To Better Persuade a Human, a Robot Should Use This Trick

DEC 03, 2021

A new study finds that, for robots, overlords are less persuasive than peers.

Karen Hopkin: This is Scientific American’s 60-Second Science. I’m Karen Hopkin.

Hopkin: Robots can do a lot of things. They can build cars. Stock grocery shelves. Process COVID tests in an automated laboratory. But can a robot change your mind? Well, that depends. Because a new study shows that robots are more persuasive when they’re presented as a peer, as opposed to an authority figure. The findings appear in the journal Science Robotics.

Shane Saunderson: Every year we’re seeing more and more robots, in greater numbers of tasks and environments around our world.

Hopkin: Shane Saunderson, a roboticist at the University of Toronto.

Saunderson: And instead of just 20, 30, 40 years ago—when they were in manufacturing environments building cars or painting things or stuff like that—more and more we’re starting to see them in very social contexts. So in retail environments, in care homes, in schools and things like that. So robots don’t have the luxury of just being functional anymore.

Hopkin: To engage with the humans, they also have to be relatable. For example, imagine a robot helping out in a care facility…delivering a meal or dropping off meds.

Saunderson: You’d often see residents that would refuse to eat their meal or they wouldn’t want to take their medication that day. So you have a care provider have to sit there for 10, 15, 20 minutes having a conversation, reminding that person how important it is.

Hopkin: But could that kind of critical cajoling actually be accomplished by some clever coding?

Saunderson: The reality is if robots are going to take on those types of tasks they do need to know how to be persuasive.

Hopkin: To figure out how to make robots more influential, Saunderson set up a series of tasks. In half the tasks, Saunderson played the role of the experimenter and he would introduce the robot, a programmable off-the shelf model named Pepper, as the participants’ peer.

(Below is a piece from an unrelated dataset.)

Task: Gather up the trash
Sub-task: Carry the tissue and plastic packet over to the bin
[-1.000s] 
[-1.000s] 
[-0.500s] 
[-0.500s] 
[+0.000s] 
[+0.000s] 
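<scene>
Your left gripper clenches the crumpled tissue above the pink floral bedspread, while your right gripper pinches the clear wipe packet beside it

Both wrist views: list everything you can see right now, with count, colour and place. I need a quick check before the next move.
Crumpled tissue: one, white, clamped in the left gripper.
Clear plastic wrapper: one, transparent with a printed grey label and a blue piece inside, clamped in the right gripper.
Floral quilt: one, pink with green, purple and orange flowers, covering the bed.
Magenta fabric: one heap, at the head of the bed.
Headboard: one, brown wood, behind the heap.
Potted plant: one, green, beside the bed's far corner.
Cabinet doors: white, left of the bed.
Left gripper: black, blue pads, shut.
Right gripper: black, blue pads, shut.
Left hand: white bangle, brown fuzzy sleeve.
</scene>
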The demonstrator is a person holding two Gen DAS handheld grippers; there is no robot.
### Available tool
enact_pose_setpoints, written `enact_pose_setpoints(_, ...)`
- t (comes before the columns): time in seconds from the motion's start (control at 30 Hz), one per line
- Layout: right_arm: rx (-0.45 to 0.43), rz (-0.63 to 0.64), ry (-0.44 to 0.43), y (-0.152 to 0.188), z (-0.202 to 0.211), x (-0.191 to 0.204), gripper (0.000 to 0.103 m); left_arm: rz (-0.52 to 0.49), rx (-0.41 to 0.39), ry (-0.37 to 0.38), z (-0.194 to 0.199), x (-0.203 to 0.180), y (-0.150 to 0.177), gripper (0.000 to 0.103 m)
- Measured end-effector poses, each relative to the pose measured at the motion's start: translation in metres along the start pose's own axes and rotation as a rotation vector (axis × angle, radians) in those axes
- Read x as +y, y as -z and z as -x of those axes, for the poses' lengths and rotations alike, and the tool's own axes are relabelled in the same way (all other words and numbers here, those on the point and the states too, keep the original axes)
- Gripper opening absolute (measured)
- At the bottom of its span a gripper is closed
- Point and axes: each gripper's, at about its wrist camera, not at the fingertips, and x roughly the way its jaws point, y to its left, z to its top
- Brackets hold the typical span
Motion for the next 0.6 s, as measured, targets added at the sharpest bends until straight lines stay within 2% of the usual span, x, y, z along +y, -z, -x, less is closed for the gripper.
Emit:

Saunderson: And so any time someone had to do a task, Pepper would offer suggestions to try and persuade them and help them out.

Hopkin: In one task, a volunteer might be asked to listen to a series of directions…up, down, left, right, right, down, left…and then have to identify their position on a grid based on how well they remembered the list. Here’s Saunderson in the role of experimenter…and participant.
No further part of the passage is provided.